A 51-year-old man has become the first person in Britain to have a full hand transplant after a donor was found on Boxing Day. Mark Cahill spent eight hours in surgery at Leeds General Infirmary during which doctors replaced his disabled right hand with the donor’s limb.
A spokesman for the surgical team said the operation went well and, if the limb continues to survive, the patient is expected to gain feeling and movement in the transplanted hand. Cahill’s hand became disabled as a result of an infection following a severe case of gout.
Cahill, from Greetland, near Halifax in West Yorkshire, said: “It feels great to look at this hand I haven’t seen move for five years and see it move. I would say to other people, absolutely, go for it. Anything is better than what I had before this operation.
“I’m hoping to eventually go back to work. I’m already moving my fingers, the doctors say I’m making quicker progress than they expected.
“Before the operation I couldn’t tie my own shoes, do up my shift buttons, cut my dinner or play with my grandson’s toys with him. Hopefully I’ll be able to do all these things now.”
The surgical team said they used a new technique that involved amputating Cahill’s non-functioning hand during the same operation as the donor hand was transplanted.
In the operating theatre, the surgeons worked in two teams alongside each other. One team removed the donor’s hand, while the other removed the patient’s. The arrangement allowed them to map the nerves and blood vessels in intricate detail before transplanting. The doctors reattached eight blood vessels, three nerves, tendons and bone in the complex procedure.
This procedure allowed very accurate restoration of nerve structures and is believed to be the first time this approach has been used, surgeons said.
Simon Kay, professor of hand surgery, and a member of the team, added: “He’s pleased to have come through this and have a hand, but he’ll take it one day at a time, as we all will.
“The donor’s family made this decision in the midst of their grief at Christmas time and that is an extraordinary act. It brought it home to me, how I would have felt. It plucks something positive from something awful.”
The team has been working closely with NHS Blood and Transplant and also colleagues in Lyon, France, where hand transplants were pioneered in 1998.
Surgeons at the hospital began looking for suitable donors for the operation more than two years ago. The team had been on standby since November, and heard late on Boxing Day that a suitable donor had been found.

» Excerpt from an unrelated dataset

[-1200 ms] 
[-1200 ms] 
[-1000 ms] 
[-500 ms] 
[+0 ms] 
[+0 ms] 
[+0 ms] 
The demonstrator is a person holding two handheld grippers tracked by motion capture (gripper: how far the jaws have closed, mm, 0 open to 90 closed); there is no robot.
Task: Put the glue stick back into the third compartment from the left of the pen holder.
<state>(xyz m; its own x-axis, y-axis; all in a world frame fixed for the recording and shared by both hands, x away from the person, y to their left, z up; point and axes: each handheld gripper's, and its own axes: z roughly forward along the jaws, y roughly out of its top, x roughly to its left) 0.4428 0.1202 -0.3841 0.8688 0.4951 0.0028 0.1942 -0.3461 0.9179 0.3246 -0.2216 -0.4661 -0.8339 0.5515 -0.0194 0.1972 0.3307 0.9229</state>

Hand transplants have been controversial because patients must take drugs to suppress their immune systems, which can be harmful and even shorten their lives.
With common transplants, such as hearts and livers, the decision is quite straightforward, because the patients will not survive without the new organ.
Doctors assessed several patients medically and psychologically before choosing Cahill as the first to undergo the operation. He had lost all function in his hand and was due to have it replaced with an artificial hand. It may take six months to a year for the nerves to heal and for him to gain feeling and movement in the transplanted hand.
Kay said the operation was not suitable for all of the people the team assessed. Cahill was selected because he was the best tissue match. “We looked at a lot of patients and the majority, for one reason or another, were not suitable. This is only going to be one of a number of ways to help people with lost limbs,” he said.
The first-ever recipient of a hand transplant was New Zealander Clint Hallam, who had his operation in France. Hallam lost his original hand in a circular saw accident in prison in 1984. He eventually decided he could not live with his new hand, which was taken from a motorcyclist who died in an accident. He said it felt like a dead man’s hand. It was removed two years later. Doctors said Hallam had not stuck to the correct drugs and exercise regime.